Work task -> Gather each line of the entries below that includes "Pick".

Material provided ->
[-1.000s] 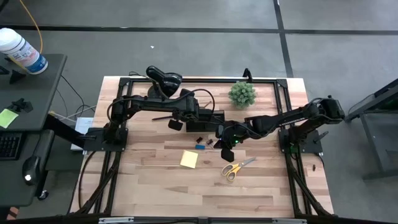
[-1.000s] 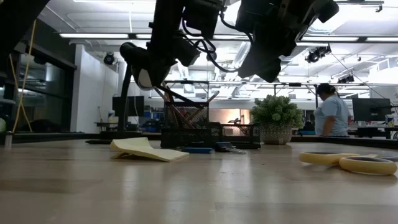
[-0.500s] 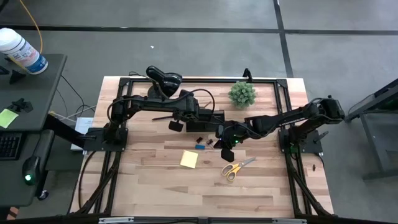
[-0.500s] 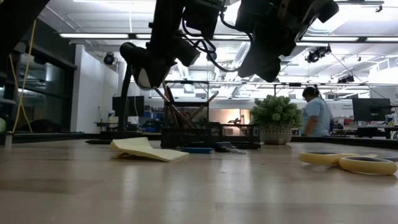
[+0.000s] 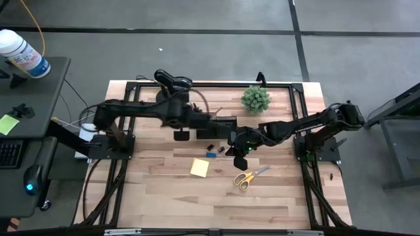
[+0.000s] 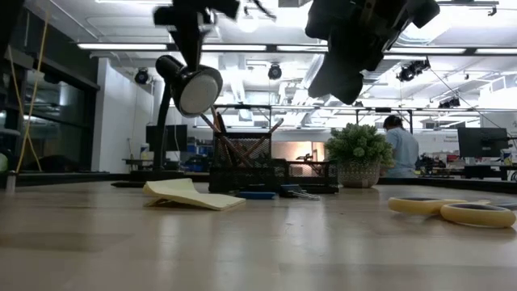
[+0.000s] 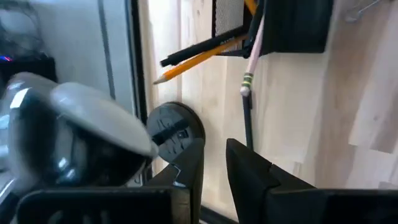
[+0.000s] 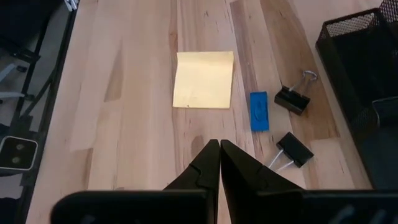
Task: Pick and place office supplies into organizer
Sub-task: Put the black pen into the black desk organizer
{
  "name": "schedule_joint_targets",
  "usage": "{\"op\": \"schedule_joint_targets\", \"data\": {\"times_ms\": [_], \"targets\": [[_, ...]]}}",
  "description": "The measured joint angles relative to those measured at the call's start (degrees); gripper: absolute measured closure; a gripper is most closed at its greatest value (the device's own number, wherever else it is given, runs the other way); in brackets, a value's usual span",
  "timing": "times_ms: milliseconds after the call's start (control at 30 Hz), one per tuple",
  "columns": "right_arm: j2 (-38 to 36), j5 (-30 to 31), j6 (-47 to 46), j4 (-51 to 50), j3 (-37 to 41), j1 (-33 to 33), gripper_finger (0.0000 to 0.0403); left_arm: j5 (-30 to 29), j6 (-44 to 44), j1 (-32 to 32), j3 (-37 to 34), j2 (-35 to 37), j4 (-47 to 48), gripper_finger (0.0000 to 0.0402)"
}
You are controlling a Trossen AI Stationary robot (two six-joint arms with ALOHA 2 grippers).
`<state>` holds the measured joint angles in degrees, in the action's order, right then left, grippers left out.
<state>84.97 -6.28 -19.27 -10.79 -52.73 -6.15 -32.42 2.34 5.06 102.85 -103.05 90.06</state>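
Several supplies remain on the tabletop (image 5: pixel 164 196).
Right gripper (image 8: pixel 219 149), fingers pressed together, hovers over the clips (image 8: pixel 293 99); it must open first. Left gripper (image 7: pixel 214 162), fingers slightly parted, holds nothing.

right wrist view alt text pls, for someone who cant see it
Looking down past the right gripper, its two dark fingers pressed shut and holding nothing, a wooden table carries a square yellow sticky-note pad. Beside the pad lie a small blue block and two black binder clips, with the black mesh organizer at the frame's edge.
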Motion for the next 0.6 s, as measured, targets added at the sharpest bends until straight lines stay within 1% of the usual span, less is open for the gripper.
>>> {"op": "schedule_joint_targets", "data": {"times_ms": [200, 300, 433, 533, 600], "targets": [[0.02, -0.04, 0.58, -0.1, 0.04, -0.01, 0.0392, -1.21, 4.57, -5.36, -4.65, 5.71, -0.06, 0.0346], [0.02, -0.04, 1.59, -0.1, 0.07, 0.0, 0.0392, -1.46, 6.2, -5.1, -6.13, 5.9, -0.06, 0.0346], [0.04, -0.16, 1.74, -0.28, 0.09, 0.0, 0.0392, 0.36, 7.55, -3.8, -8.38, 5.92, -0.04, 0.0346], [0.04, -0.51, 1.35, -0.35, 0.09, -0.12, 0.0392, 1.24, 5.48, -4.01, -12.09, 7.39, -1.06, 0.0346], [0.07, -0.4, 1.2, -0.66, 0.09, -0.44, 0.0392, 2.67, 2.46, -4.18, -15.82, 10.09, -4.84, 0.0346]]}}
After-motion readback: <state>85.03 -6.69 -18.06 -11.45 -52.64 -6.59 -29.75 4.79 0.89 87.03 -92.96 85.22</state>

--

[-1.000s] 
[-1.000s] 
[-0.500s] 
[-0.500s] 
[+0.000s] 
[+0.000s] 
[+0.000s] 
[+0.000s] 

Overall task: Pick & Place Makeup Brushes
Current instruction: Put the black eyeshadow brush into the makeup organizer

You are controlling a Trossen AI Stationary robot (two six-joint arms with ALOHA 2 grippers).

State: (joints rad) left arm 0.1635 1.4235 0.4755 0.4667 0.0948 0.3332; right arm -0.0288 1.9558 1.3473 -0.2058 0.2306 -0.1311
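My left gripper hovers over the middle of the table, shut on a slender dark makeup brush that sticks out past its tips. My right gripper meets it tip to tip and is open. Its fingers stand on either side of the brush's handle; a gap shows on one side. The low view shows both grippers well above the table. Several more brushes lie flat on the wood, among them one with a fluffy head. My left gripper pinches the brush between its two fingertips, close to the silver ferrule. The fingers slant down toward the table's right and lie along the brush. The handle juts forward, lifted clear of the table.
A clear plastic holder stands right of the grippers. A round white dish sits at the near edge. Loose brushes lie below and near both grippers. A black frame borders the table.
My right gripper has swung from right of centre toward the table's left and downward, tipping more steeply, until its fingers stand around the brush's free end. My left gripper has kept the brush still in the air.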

Your solution ->
Task: Pick and place office supplies into organizer
Overall task: Pick & Place Makeup Brushes

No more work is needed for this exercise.